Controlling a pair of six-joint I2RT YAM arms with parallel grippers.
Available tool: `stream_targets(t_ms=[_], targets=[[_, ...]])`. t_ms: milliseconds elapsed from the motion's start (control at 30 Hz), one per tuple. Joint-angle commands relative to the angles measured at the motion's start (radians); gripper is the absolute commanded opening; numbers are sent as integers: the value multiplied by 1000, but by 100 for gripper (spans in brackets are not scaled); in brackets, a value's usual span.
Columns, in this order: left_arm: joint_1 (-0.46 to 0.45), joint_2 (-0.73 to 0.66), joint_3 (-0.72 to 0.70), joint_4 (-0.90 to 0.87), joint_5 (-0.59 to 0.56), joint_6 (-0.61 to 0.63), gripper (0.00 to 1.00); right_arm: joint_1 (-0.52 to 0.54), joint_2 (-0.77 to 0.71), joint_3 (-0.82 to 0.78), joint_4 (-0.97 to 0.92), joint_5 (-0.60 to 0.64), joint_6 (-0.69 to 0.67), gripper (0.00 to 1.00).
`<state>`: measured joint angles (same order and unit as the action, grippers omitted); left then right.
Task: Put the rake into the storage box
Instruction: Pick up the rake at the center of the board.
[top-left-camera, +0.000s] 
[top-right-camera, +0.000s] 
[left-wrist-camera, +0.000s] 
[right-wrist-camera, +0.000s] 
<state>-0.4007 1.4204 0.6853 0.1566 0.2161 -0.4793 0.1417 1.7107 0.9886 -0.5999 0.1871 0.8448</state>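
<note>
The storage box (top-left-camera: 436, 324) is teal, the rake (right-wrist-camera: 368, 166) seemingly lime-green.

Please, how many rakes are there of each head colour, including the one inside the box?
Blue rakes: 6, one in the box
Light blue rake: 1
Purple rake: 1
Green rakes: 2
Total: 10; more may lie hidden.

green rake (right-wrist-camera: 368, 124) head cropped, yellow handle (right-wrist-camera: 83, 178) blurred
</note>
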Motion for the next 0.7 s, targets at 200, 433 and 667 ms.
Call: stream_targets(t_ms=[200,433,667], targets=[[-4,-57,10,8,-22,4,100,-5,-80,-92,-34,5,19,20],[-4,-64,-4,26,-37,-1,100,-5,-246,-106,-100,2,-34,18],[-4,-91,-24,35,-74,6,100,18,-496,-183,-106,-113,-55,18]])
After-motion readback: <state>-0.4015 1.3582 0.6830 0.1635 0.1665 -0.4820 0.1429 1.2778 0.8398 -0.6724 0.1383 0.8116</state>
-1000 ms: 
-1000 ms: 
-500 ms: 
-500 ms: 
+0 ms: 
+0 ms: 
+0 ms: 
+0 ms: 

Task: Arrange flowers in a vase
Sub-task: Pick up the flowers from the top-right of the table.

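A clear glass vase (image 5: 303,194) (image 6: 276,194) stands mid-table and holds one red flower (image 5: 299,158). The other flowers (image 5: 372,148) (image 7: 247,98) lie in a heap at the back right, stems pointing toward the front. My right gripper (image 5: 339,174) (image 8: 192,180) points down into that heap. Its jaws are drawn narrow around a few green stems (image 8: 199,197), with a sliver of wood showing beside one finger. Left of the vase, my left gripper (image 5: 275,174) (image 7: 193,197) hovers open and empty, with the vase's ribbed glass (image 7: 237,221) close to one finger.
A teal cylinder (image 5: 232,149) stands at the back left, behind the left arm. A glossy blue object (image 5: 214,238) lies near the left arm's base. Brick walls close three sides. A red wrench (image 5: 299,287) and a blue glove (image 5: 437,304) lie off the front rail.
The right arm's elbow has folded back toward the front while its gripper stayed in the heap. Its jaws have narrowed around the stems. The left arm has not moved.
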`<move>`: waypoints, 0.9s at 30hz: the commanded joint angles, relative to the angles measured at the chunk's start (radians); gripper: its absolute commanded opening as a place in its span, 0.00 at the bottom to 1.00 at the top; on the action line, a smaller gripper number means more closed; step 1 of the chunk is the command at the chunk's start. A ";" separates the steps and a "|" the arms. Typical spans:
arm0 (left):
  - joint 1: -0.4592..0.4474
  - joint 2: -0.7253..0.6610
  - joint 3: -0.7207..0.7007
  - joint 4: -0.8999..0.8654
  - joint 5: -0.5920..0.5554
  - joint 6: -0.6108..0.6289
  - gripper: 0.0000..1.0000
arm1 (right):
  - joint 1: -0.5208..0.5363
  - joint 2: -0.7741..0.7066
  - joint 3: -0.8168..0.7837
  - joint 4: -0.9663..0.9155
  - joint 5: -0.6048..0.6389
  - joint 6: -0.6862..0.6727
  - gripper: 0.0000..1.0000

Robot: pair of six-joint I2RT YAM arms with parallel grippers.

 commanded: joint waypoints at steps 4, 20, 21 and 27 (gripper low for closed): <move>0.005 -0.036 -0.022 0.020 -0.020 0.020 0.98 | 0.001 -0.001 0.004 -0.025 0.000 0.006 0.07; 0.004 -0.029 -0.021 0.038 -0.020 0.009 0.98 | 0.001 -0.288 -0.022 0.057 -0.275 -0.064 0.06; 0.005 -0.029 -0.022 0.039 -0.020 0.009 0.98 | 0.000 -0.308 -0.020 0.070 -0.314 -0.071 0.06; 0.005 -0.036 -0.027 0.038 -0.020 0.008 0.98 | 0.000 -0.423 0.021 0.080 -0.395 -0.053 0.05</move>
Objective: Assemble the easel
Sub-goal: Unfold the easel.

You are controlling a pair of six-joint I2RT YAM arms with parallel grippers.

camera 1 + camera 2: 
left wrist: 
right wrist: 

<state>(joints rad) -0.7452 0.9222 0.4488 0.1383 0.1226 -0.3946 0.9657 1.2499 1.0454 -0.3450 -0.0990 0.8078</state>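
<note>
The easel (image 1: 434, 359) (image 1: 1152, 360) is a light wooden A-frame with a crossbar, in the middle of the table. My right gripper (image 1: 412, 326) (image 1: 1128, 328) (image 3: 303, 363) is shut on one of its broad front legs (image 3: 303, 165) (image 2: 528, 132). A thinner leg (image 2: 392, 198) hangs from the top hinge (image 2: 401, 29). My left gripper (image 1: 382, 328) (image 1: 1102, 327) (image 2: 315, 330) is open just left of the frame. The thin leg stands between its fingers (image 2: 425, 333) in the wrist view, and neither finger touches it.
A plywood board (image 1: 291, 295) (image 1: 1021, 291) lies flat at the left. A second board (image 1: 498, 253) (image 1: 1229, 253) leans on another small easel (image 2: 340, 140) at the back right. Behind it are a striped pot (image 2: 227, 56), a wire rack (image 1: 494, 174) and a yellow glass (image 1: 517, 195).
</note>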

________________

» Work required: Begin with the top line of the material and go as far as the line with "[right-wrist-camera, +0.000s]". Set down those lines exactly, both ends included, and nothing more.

» Expected answer:
Controlling a pair of six-joint I2RT YAM arms with parallel grippers.
Available tool: `stream_targets(t_ms=[_], targets=[[_, ...]])`. t_ms: milliseconds elapsed from the motion's start (control at 30 Hz), one per tuple. Joint-angle commands relative to the angles measured at the motion's start (radians); gripper is the absolute commanded opening; numbers are sent as integers: the value multiplied by 1000, but by 100 for gripper (spans in brackets are not scaled); in brackets, a value's usual span.
Columns, in this order: left_arm: joint_1 (-0.46 to 0.45), joint_2 (-0.73 to 0.66), joint_3 (-0.72 to 0.70), joint_4 (-0.90 to 0.87), joint_5 (-0.59 to 0.56), joint_6 (-0.61 to 0.63), gripper (0.00 to 1.00); right_arm: joint_1 (-0.52 to 0.54), joint_2 (-0.77 to 0.71), joint_3 (-0.82 to 0.78), joint_4 (-0.97 to 0.92), joint_5 (-0.60 to 0.64), joint_6 (-0.69 to 0.67), gripper (0.00 to 1.00).
`<state>`: measured joint angles (same order and unit as the action, grippers omitted); left then right.
Task: Put the rake into the storage box
Instruction: Pick up the rake at the center of the board.
[top-left-camera, +0.000s] 
[top-right-camera, +0.000s] 
[left-wrist-camera, +0.000s] 
[right-wrist-camera, +0.000s] 

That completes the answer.